Wherever there is matter in an ever-thinning universe, there might be an entire cosmologically-sized era dominated by an entirely different chemistry to what we have now.
Wherever there is matter in an ever-thinning universe, there might be an entire cosmologically-sized era dominated by an entirely different chemistry to what we have now.
It is, but if the rate of expansion is constant (e.g. 0.1 m m-1s-1), then the acceleration in the speed of expansion that we observe is a result of the distance increasing.
So the space between two things that are 1 m apart will be expanding at 0.1 m s-1, while the space between two things that are 5 m apart will be expanding at 0.5 m s-1. As long as the force acting between two things is large enough to overcome the expansion rate right now, the distance between them will remain constant, because the acceleration is not a local effect but a result of the distance increasing.
As far as I understand, this is why we see other galaxies accelerating away from us, but don’t see any individual galaxy “ballooning”. Because locally (on the scale of a galaxy), gravitational forces overcome the rate of expansion. On large scales (to distant galaxies), there is effectively no gravitational pull, so the distance increases due to the expansion. When the distance increases, so does the observed speed of expansion, etc.
To reiterate: I’m in no way sure about this, it’s just my coarse understanding of our current explanation for what we observe.
No, all space is expanding.
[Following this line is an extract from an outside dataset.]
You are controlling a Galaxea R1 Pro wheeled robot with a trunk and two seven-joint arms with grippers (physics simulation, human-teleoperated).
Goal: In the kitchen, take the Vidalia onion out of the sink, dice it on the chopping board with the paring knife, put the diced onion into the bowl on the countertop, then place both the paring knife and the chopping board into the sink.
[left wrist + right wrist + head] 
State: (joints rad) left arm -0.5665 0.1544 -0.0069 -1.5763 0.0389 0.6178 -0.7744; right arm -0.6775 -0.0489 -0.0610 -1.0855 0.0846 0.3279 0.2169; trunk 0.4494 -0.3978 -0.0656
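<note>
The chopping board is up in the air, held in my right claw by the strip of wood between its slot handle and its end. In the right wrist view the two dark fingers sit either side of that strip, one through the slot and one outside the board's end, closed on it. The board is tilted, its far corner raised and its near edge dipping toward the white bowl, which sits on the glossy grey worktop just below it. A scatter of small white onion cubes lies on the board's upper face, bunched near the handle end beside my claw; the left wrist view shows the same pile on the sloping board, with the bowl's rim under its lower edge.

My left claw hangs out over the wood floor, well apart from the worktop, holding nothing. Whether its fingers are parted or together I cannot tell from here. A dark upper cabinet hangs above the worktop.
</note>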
The space up in space just happens to look like it’s expanding faster because there’s more of it.
Nothing “overcomes” expansion. Not even the speed of light. There is a hard limit on how far telescopes can see into the cosmos because after a certain distance, the light emitted by stars will never reach the earth. This happens because the space between that star and our telescopes is expanding faster than the speed of light.
Now when you go to the other extreme, like subatomic particles, the same thing is happening, just much more slowly. You’ll need something like ten billion trillion years to actually see any hard effects from that expansion, but it’s still there. After long enough, even the space between atoms will expand faster than the speed of light. Fun fact: gravity also works at the speed of light. That’s the heat death of the universe.
Yeah. But the rate of expansion in general, at all scales, is indeed increasing.
The rate of expansion is determined by the Hubble constant, no? If I’m not completely mistaken, it’s commonly believed that the Hubble constant is slowly decreasing with time?